The bastards. I wouldn’t give them the pleasure!
“Well . . . three hundred? That seems about right. I think it was in 1708 that he flipped out. So three hundred and a bit.”
I may not have had a lot of pride left that wasn’t in tatters after the smear campaign by Barry of the Many Hands, but what I did have I gathered around me. “Oh, that kind of Dark One. I thought you meant the . . . um . . . non-three-hundred-year type.”
He looked at me as if potatoes had started a cabaret act on my head. “The what?”
“You know, the kind that aren’t around for three hundred years.”
I think the potatoes may have begun a trapeze act, because the look he gave me was one of utter incredulity. That killed my idea of his pulling my leg—people who were teasing you seldom bore that sort of expression when you sussed out what it was they were doing.
“You did say three hundred years, didn’t you?” I asked, suddenly worried that I misheard him. Maybe he had every right to look at me as if I was the odd one.
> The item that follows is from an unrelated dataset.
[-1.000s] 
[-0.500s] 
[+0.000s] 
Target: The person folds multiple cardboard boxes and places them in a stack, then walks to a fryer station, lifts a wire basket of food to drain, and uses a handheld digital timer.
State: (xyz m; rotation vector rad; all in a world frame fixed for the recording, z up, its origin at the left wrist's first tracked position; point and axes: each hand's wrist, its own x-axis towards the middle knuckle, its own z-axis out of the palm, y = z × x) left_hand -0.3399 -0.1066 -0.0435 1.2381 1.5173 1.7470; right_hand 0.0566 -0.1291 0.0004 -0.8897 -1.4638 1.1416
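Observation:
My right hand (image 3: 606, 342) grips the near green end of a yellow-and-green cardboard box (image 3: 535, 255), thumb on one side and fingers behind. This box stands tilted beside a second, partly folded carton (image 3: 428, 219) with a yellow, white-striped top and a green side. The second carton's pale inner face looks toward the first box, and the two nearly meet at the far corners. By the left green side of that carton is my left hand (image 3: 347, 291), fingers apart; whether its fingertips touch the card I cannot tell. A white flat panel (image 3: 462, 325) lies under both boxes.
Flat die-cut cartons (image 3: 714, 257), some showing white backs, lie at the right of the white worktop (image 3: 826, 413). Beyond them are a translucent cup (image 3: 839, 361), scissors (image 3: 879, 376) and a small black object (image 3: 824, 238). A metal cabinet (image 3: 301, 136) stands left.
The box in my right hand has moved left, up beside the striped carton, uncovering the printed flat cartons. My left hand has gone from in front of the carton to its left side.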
“Yes.” He continued to eye me. “My father is actually older than three hundred years. He’s . . . let me see. I’m three hundred and nineteen, which means he must be around three hundred and sixty. Or seventy. Somewhere around that age.”
What do you say to a man who claims he’s over three hundred years old? I don’t know what you would say, but I decided that the best thing to do was to agree with him and try to get rid of him.
“Just so. Those are my favorite kind of Black Ones.”
“Dark Ones.”
“Sorry.” I cleared my throat and tried to sidle away. “I think I’ll just—”
Ben evidently wasn’t having any of it. He followed after me, giving me a curious look. “There are only two types of Dark Ones, Io—redeemed and unredeemed. My father is the latter, naturally.”
“Naturally.” I wondered whether if I dashed into the big main tent, he would come after me, or whether I could lose him in the crowd that was starting to gather.
“Although he did love my mother. In his own fashion. It was only afterward that he lost the ability to feel any such emotions.”
“Well, you know how it is with Dark Dudes—that happens.”
He stopped me by taking hold of my arm, swinging me around to face him, his eyes narrowed on my face. “You do know what a Dark One is, don’t you?”
“Of course,” I lied, giving him what I hoped was a serene smile. “They’re . . . um . . . they live a long time, and they . . . uh . . . hang out at fairs, and . . . er . . . do other stuff like . . . urm . . .”
“Being vampires,” a female voice said behind me.
Eyes wide with disbelief, I spun around to find Fran smiling over my shoulder at Ben.
“Sexy, sexy vampires,” she added with a little sigh of pleasure.
Panic hit me then, hard and hot in my gut. I looked around wildly for an escape, throwing to the wind my desire to photograph Imogen. There was no way on this green earth I was going to spend any more time with people who thought they were three-hundred-year-old vampires!
“Io, let me introduce you to my ghosts. They’re Vikings, and although they’re supposed to be in Valhalla, they claim they were sent back to help Ben and me with a little project—”
I didn’t wait for Fran to finish her sentence. I bolted, wanting nothing more than to escape the insanity that seemed to surround me.